The restaurant was closed over Pesach when news of his passing trickled in. During Chol Hamoed, one heartbroken family taped a printed poster on the doors of the restaurant with his name, encouraging people to write special messages in a book. People placed flowers and messages of condolences in the book.

Distraught staff were inundated with calls by concerned patrons asking for details about what had happened to their beloved Meli. When the restaurant opened again after Pesach, there were a number of offers from psychologists and social workers for grief counselling for staff and others who have been devastated by his loss.

Frangelicas co-owner Elana Godley said she was deeply moved by the amount of love and support shown by the community. “There’s been an outpouring, it’s nothing short of breathtaking”, she said.

Thousands of rand have been donated, which will go to Nkomo’s family upon its return from his resting place in Zimbabwe, Godley said.

“Meli understood the ethos of Frangelicas, and took it very seriously. He made people feel like they mattered, like they were seen and heard. It’s a family-run, community-based business, and he knew his customers and made them feel special,” she said.

“He lived his life in ways that mattered. He’s an inspiring, shining example of how a kind word, a smile, and genuinely noticing someone matters.”

Nkomo was one of the waiting staff when Simon and Elana Godley bought into the business several years ago.

“He grew with the business and worked his way up to becoming our head waiter. He was one of those people you could see just loved his job,” she said.

He was a mentor and role model. She described him as “wonderfully cheerful, optimistic, engaging, light-hearted, playful, and helpful”.

For Nkomo, “The hours were never too long, the work never too difficult, the demands never too much, the concerns never too daunting,” said Godley.

Describing it as an “irreplaceable loss”, she said Nkomo was a deeply religious man, who “was always there to lift us up, especially through the bad times”.
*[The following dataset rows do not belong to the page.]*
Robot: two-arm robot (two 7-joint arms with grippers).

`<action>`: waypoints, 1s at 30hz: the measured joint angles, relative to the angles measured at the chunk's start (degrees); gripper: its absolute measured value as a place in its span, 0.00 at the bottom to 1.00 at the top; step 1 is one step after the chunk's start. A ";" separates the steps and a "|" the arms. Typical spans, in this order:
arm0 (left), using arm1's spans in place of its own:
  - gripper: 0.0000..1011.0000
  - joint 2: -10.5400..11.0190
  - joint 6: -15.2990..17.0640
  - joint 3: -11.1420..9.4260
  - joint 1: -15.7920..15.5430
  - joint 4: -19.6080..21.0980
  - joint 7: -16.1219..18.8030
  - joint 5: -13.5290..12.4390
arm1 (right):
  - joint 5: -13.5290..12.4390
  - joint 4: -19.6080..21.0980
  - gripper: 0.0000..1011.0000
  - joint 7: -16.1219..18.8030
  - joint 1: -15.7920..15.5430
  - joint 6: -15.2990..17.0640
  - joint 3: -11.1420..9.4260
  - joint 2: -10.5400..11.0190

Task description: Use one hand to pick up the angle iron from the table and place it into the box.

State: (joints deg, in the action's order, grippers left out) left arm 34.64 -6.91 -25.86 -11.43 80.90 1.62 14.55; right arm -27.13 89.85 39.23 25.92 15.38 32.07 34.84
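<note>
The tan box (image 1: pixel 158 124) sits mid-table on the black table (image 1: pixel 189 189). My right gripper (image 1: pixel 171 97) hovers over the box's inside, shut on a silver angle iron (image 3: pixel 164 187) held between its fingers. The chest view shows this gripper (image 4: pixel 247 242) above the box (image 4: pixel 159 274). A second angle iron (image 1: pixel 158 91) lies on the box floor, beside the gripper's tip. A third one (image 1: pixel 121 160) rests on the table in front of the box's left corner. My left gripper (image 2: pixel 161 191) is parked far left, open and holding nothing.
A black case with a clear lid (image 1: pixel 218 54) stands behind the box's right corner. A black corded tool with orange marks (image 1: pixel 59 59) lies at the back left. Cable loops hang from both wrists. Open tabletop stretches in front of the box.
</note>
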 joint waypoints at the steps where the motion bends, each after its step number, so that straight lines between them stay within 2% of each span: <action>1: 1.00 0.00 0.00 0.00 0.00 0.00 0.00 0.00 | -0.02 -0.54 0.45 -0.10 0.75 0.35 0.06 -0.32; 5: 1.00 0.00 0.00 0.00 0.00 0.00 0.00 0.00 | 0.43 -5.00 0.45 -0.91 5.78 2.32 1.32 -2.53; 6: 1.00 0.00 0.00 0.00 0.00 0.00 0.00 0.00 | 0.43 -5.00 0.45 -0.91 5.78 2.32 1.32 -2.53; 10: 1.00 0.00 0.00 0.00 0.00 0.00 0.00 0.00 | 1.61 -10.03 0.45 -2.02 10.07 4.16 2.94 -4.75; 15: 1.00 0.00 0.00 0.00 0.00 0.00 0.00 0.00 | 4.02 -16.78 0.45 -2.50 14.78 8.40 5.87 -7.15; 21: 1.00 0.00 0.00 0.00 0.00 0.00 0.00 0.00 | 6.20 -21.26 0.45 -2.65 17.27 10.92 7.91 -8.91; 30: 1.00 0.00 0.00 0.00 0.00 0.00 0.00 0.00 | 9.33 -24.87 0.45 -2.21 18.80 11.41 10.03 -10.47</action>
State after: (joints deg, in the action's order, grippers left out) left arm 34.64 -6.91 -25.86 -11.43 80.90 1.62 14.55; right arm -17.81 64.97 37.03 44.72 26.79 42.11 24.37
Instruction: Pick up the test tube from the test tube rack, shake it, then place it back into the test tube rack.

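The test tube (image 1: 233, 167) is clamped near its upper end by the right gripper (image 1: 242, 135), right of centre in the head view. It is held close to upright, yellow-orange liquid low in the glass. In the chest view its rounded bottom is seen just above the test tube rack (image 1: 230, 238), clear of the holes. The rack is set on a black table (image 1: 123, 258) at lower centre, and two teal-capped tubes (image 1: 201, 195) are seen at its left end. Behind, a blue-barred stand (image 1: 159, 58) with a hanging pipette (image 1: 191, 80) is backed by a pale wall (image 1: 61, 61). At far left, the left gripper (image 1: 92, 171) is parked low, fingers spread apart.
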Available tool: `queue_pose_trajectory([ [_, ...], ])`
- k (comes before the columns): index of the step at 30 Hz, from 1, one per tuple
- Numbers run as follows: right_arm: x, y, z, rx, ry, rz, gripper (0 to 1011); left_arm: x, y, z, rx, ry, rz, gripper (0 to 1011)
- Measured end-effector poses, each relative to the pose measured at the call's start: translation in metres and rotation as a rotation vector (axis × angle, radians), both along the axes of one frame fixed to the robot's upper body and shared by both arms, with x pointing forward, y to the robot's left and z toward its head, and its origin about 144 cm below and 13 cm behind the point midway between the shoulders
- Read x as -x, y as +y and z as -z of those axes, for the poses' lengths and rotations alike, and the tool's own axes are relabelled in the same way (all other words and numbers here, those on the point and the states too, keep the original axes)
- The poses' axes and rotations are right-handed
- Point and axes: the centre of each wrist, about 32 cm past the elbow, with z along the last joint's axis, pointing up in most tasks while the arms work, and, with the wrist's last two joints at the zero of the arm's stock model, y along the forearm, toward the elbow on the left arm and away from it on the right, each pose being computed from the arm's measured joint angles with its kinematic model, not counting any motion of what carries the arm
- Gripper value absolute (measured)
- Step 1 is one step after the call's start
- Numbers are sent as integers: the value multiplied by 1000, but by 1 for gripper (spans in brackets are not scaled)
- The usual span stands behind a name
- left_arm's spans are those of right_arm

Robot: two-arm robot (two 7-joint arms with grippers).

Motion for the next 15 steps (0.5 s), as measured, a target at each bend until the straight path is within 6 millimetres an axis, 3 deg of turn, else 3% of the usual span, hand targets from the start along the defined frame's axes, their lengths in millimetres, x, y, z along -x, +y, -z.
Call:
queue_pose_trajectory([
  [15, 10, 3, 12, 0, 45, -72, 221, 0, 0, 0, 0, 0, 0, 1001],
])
The restaurant posted on Facebook that it had been an honour to share his life, and that it was proud knowing that he had “left such deep footprints” on everyone’s hearts.

“Meli’s soul should receive an aliya from seeing and hearing all the ways he made this world a better place. May he be uplifted in his journey knowing how many looked forward to seeing him and how much affection he stirred in all of us.”

Rebbetzin Wendy Hendler described him as a “sweet and beautiful man whose demeanour never failed to lift one’s spirits”.

He was described as “a legend of a man”. One person said he was a “one-of-a-kind human being”. Others said he was a “bright light”, a “humble, gentle giant of a man”, “a mensch and true example of leadership”, and “the epitome of a gentleman with a heart of gold”.

People said they were “devastated, shocked, and shattered” by the news. “The world will be a sadder and poorer place without him,” one woman said.

Shereen Abramowitz-Sacks posted on Facebook, “I’m absolutely devastated to hear this. We were probably one of the last tables Meli served on Thursday evening before the Easter weekend. I was still going to write a sterling review of him and our beautiful evening at Frangelicas. We were a table of 19, a huge family reunion from four continents. Meli was our waiter of choice – he was outstanding! He managed our huge crowd beautifully. He was so kind, helpful, and accommodating and gave us a truly wonderful Frangelicas experience, as he always has.”

Jackie Jacobson said, “My heart is so sad and broken to wake up and read this news. Our family loved you, and you looked after Morri all the years and knew what we wanted without a menu .Your care for me when he passed on was so comforting always, and you knew the grandchildren by name. Coming to Frangelicas is always a highlight and even if you never served me, your smile and greetings were there. The last time I saw you was Thursday night, and Gavi and I said, ‘Hi Meli’ for the last time. You touched the hearts of all who knew you.”

Godley said she would put together a book of memories, messages, and stories to be given to his wife, Happiness, together with the donations, “So his family will know Meli through our eyes and understand the impact he made on our lives.”

Nkomo is survived by his wife and three children.